Task prompt
Only some lines are wanted. Transcribe, exactly, the lines below from the line with "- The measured" up to and including the line with "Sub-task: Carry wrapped".

======== Raw data

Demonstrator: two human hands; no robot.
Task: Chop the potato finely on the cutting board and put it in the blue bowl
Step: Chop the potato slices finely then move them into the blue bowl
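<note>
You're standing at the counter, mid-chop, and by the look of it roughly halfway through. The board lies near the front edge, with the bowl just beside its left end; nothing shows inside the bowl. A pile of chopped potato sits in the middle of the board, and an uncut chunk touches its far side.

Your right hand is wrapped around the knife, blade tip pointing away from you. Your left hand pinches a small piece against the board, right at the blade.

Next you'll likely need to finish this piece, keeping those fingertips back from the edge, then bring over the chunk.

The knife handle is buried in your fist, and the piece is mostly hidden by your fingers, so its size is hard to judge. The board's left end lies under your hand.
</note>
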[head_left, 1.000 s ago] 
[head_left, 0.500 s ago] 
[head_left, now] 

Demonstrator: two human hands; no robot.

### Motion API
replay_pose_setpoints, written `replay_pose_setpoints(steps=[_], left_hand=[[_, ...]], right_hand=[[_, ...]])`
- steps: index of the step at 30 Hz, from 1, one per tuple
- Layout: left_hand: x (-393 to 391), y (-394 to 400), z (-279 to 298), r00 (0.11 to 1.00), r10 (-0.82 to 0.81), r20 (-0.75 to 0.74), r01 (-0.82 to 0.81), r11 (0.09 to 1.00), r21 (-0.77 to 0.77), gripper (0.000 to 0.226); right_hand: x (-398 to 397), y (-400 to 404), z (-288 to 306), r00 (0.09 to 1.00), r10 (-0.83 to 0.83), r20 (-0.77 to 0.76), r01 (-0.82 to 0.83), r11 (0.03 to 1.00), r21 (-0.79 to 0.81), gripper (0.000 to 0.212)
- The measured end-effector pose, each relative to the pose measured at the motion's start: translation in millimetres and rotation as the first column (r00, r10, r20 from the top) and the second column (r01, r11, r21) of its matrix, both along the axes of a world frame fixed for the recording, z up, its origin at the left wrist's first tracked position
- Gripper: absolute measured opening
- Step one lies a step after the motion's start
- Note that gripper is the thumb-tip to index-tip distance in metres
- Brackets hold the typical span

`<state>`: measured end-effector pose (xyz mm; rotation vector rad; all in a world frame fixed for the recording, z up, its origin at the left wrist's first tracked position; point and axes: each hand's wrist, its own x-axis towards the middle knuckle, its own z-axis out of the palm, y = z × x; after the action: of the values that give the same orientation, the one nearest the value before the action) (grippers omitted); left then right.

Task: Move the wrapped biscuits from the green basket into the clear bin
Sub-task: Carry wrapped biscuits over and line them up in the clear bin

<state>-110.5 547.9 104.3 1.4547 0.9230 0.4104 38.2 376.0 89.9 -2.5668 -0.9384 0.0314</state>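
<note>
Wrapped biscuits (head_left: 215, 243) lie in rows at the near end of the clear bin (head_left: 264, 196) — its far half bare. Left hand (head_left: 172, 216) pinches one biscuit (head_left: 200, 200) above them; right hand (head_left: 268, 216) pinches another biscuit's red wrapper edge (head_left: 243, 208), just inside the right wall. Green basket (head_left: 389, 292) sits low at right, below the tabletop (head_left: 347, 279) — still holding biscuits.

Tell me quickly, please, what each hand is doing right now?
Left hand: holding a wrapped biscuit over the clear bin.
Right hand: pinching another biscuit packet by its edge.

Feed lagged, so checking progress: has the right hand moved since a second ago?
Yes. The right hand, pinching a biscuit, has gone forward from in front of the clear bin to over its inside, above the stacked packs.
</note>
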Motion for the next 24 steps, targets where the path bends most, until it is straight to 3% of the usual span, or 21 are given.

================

Written response
- The measured end-effector pose, each relative to the pose measured at the motion's start: translation in millimetres and rotation as the first column (r00, r10, r20 from the top) and the second column (r01, r11, r21) of its matrix, both along the axes of a world frame fixed for the recording, z up, its origin at the left wrist's first tracked position
- Gripper: absolute measured opening
- Step one lies a step after the motion's start
- Note that gripper is the thumb-tip to index-tip distance in metres
- Brackets hold the typical span

`<state>`: measured end-effector pose (xyz mm; rotation vector rad; all in a world frame fixed for the recording, z up, its origin at the left wrist's first tracked position; point and axes: each hand's wrist, its own x-axis towards the middle knuckle, its own z-axis out of the palm, y = z × x; after the action: of the values that give the same orientation, the one nearest the value before the action) (grippers omitted); left then right.

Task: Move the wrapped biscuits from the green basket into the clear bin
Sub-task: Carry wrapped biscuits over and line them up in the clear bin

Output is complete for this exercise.